Nairobi is open to what I do. The vibrancy, cuisine, innovative things to see and do – so many clubs to meet peers, an enjoyable lifestyle, diverse cultures, the only National Park in the city, etc. We can do better with infrastructure and cleanliness.
- What motivates you?
My family – nuclear and larger – so many people depend on me! Don’t ask, but that’s the truth. They keep me going even when the storms are rougher than I could handle.
The inner desire to get better and always serve God in whatever I do.
- How do you define success?
Achieving one’s dreams. It’s got to be from within. It’s not what others think you should have achieved, but what deep down makes you satisfied that you made it – in your own way, at your level.
- Who has been your greatest inspiration?
My mum. She is a strong lady. A smart lady. A beautiful lady and one who always trusts in the Lord. She has been my biggest cheerleader all through.
As I grew in my career, several professionals have inspired me, especially in the field of tourism. One is Fiona Jeffrey the founder and chair of Just A Drop Charity organization which is a true testimony of sustainability. She is a long-serving chairperson of the World Travel Market and now impacts people’s lives by using her tourism circles in providing clean water to the less fortunate communities globally.
In Kenya, and specifically the public sector where I have been for the last 15 years, it’s got to be Amb. Amina Mohamed – she has served the Kenyan people with diligence, professionalism, confidence and integrity. She is a true fighter for the people, an excellent face of Kenya in diplomacy and international relations, a mother, and an inspiration to me as a Kenyan lady in public service.
- What is your favourite aspect of your job?
Promoting the world’s most beautiful country. I get carried away and thrive when talking about my country, and encouraging people to travel to Kenya.
- What would you say are the key elements to being successful?
Being smart at your decisions – you don’t have to be right but learn even from mistakes.
Success for me is being well-rounded. Having a happy family life for me is the greatest success, the rest is secondary. You may succeed in your career but you can’t sleep at night because there’s is no love where you went after work – what’s the need?
Life is like a highway, if you want to over speed, take the extreme lane and move on, but do not block others as you speed up.
- What advice would you give somebody just starting out in your line of work?

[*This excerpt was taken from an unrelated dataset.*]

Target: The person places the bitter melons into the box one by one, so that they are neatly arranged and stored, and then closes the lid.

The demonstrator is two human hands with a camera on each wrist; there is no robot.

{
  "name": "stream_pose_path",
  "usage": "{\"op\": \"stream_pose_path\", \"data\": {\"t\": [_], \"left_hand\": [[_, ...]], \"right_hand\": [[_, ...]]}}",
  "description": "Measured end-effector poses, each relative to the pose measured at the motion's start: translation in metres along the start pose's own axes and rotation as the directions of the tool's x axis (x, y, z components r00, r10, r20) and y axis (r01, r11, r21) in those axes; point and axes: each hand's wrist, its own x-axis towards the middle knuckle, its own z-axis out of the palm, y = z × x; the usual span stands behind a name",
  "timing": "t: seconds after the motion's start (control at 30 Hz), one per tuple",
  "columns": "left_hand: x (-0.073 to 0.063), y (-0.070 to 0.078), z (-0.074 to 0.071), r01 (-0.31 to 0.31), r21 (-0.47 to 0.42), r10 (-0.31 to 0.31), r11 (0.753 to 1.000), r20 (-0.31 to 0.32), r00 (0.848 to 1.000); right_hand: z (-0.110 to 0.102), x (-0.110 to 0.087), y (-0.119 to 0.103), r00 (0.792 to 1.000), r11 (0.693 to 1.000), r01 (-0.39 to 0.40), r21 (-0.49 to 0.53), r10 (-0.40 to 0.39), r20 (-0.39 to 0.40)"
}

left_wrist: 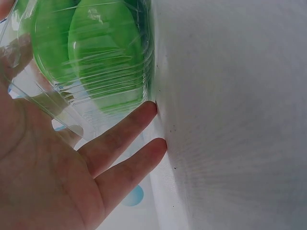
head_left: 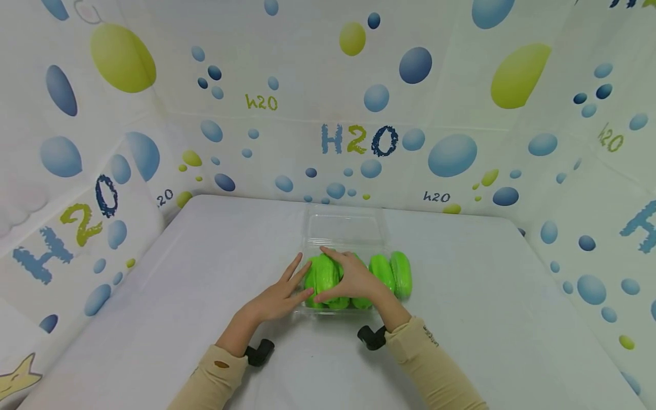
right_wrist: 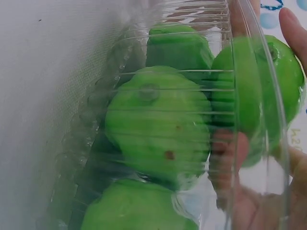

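In the head view a clear plastic box [head_left: 335, 311] with its lid [head_left: 345, 228] laid back holds several bright green fruits. My right hand [head_left: 360, 279] reaches over the box and grips a green fruit [head_left: 326, 279] between thumb and fingers, above other fruits. The right wrist view shows that fruit [right_wrist: 261, 81] at the top right, and more fruit [right_wrist: 156, 120] behind the ribbed wall. At the box's left side is my left hand [head_left: 277, 299], its fingers spread and rather straight. In the left wrist view two of its fingertips [left_wrist: 149, 109] lie low beside the box wall.
Two green fruits, one [head_left: 381, 270] close to the box and another [head_left: 401, 275] further right, lie on the white tabletop [head_left: 461, 319]. A white sheet [head_left: 307, 68] printed with blue and yellow-green drops encloses the back and sides. Dark wrist cameras [head_left: 261, 353] are under both wrists.
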Motion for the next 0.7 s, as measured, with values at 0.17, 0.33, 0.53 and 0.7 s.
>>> {"op": "stream_pose_path", "data": {"t": [0.17,0.33,0.53,0.7], "left_hand": [[0.001,0.001,0.0,0.003,0.007,-0.003,1.0,-0.005,1.0],[0.0,0.002,0.0,0.005,0.001,-0.005,1.0,-0.006,1.0],[0.0,0.002,0.0,0.005,-0.006,-0.005,1.0,-0.008,1.0],[0.001,0.001,0.0,-0.001,-0.003,0.001,1.0,-0.007,1.0]], "right_hand": [[-0.001,-0.001,0.001,1.0,1.0,0.01,-0.003,-0.01,-0.001],[-0.006,-0.003,0.001,0.999,0.999,0.04,0.022,-0.039,-0.021],[-0.014,-0.005,0.005,0.996,0.997,0.067,0.049,-0.064,-0.068],[-0.025,-0.012,0.006,0.995,0.994,0.063,0.093,-0.055,-0.085]]}}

Listen. Stay focused, try out many things, be visible and love what you do. This career without passion is difficult. Also don’t dismiss haters!
- What has been your most satisfying moment in terms of career?
When in 2015, KTB won Africa’s leading Tourism Board, five times in a row at the World Travel award, the Oscars of the travel industry and knowing the role I played in this.
In 2011, the Italian Travel Trade recognized me as one of the top ten tourism professionals making an impact in the Italian market. At that time I was a regional marketing manager responsible for the Italian market.
Then in the last two years, the CEO magazine of SA nominated me for the award of Africa’s most influential women in the public sector.
- What makes you happy?
When I succeed in a project I believed in. Other things that make me happy include spending a day out with my family, travelling around the world and also when I make the less fortunate happy.
- What are your hobbies? What do you do in your non-work time?
I sing in my church choir. I am an excellent swimmer and still enjoy swimming. I also love road trips to anywhere and hanging out with good company on these trips gives me an injection of happiness. I love the countryside.
- Where do you see yourself in around 10 years?
I will be in my fifties, ageing gracefully with my husband and having grown-up kids. I will be financially secure and be a satisfied/content individual who has mastered her profession and making a big impact in my circles. I hope this is where God plans for me to be.
I want to find more time to give back to society. I also want to back to class and teach.